Readable Code (Archived)

2022-03-14

A document written early in my Quant Software Developer career. At the time of writing, I had worked with a terrible, malformed object-oriented code base every day for approximately a year, and spent many productive hours discussing it with a colleague. The ideas herein are sound, but have been expanded and improved in other essays. This essay is 'archived', but is an interesting snapshot of my understanding at that time.

Let's start with a very common everyday challenge that a developer faces: You are working with an unfamiliar code base, and you have to use some function or object. The immediate question is:

"What the hell does this do?"

Perhaps the function is part of an API; in any case it is the entry point into the code, and also the entry point of our discussion here.

The question "what the heck does this do?" gives us a good basis from which to define readability.

Definition: READABILITY: The (inverse) time taken to satisfactorily answer the question "what does this do?" The most readable code takes the least amount of time to understand. Unreadable code takes a long time to understand.
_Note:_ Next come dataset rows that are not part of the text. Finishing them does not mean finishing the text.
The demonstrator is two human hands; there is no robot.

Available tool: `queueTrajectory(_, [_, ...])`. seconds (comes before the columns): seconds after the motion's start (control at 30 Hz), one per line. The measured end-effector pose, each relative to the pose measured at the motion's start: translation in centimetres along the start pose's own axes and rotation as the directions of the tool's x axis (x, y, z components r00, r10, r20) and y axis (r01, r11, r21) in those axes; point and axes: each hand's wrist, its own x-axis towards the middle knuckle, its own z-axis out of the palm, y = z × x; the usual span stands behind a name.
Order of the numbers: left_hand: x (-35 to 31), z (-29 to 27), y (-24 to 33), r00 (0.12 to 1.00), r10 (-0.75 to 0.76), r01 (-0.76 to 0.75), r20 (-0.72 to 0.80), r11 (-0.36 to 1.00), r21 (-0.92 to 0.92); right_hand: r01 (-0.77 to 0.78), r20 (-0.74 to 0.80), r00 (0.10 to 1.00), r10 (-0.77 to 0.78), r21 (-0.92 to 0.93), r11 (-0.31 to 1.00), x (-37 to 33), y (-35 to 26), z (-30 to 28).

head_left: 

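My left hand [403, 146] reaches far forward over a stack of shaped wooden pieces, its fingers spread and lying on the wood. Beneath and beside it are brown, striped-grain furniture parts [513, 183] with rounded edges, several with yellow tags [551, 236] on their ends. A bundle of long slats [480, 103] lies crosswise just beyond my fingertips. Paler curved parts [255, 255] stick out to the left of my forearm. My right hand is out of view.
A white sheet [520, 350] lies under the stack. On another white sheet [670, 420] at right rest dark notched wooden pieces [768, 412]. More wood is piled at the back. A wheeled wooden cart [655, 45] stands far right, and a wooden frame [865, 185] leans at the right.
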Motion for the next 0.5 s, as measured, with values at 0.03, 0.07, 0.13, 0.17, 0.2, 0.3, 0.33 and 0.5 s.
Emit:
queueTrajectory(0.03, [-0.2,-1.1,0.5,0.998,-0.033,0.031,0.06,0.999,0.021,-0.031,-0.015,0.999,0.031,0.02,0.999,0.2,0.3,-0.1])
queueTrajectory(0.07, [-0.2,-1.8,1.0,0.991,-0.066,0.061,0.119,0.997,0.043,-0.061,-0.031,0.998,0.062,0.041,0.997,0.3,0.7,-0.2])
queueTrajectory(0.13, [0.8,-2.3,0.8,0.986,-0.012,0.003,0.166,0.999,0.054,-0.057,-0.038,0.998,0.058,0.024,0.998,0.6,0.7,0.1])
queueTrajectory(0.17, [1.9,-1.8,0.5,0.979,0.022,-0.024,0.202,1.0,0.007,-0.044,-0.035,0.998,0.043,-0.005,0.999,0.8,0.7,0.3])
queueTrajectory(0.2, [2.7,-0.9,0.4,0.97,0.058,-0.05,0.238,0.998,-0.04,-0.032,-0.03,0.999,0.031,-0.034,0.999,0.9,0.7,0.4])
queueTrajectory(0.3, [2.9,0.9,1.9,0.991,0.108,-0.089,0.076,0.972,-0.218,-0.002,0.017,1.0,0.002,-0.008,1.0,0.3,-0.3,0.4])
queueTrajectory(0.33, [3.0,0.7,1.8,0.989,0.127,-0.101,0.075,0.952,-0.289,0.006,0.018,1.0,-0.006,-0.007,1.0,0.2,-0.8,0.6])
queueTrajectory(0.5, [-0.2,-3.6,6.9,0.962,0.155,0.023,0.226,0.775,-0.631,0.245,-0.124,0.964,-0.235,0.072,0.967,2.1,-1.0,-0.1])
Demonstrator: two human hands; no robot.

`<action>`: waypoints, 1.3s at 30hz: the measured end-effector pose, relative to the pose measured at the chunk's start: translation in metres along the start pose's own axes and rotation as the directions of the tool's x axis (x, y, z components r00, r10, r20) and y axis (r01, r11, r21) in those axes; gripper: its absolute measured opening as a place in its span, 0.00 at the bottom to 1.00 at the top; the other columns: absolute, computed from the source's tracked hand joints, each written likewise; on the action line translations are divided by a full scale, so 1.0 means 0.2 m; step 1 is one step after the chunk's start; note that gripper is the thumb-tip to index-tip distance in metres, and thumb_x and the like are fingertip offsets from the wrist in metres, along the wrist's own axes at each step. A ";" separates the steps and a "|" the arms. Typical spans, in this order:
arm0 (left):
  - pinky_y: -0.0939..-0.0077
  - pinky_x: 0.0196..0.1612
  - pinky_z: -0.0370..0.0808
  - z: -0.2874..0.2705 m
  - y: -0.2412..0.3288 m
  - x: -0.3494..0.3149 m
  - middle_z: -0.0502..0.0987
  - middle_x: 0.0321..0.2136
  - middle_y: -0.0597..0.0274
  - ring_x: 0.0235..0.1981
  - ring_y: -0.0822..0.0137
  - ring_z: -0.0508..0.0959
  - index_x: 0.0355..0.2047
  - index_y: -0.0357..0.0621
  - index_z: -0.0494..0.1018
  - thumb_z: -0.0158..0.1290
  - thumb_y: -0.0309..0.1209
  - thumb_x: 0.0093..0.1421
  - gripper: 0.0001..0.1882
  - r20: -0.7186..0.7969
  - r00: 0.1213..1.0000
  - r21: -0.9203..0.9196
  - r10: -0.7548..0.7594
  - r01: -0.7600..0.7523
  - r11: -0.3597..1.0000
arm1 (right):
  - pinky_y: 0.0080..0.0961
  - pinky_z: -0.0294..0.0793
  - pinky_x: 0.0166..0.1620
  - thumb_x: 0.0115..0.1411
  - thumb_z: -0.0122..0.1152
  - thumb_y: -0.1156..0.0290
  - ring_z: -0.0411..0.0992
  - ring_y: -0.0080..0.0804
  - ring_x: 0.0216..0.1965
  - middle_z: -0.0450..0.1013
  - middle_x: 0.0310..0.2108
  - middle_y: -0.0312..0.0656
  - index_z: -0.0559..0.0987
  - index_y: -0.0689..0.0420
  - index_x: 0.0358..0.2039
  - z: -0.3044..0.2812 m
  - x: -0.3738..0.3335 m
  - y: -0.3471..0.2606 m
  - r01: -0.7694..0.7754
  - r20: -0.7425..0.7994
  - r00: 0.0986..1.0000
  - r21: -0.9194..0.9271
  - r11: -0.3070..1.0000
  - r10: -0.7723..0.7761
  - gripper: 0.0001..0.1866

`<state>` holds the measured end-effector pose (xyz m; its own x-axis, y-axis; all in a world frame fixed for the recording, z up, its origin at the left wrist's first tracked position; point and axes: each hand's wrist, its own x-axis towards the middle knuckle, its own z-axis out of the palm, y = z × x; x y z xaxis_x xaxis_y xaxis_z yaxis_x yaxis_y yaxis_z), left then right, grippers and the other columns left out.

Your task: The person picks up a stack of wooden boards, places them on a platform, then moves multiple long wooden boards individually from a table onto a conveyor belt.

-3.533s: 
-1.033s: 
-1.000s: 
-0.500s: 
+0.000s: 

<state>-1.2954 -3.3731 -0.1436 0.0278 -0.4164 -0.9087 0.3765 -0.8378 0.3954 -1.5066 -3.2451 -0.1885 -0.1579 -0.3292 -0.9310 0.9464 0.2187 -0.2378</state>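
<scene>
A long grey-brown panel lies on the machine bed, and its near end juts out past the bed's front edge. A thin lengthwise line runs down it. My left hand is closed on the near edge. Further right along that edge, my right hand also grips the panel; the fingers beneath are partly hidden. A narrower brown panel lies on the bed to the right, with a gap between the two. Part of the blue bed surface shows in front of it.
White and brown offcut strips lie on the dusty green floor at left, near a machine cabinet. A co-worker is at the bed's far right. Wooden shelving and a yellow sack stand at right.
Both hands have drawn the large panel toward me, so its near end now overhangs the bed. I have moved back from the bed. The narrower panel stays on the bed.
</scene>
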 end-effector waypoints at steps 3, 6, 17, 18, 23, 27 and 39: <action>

Obviously, we need to be comparing apples with apples: We are considering different ways of coding the same functionality. From the same entry point, there are an infinite number of different ways of implementing the same functionality. Our concern is ranking those different ways by how long they take to understand - to rank them by readability.

Equally obviously, there is a subjective element. Different developers are accustomed to different coding styles. Developers vary enormously in their experience and exposure to code. People will insist that things are "a matter of taste." So, we are interested in principles of readability that are universal, in the sense that most reasonable people will agree. We cannot account for the absurd opinions of highly non-neuro-typical outliers, so we won't bother. What we seek are reasonable, defensible principles that are helpful in the vast majority of situations.

What follows are three interlinked principles that go a long way towards making code readable.

Principle of Obvious Execution Flow

Time is linear. Time is just one damn thing after another.

Important Corollary: The execution of a program is a sequence of operations, one after the other. We can say that program flow is linear.

Even more important corollary: Reading is a linear process. We read one element at a time, incrementally building an understanding of the whole piece.

Now, to answer "what does this code do?" is to understand the sequence of operations during its execution. Furthermore, our understanding of that sequence of operations is built by reading parts of the code, one after the other.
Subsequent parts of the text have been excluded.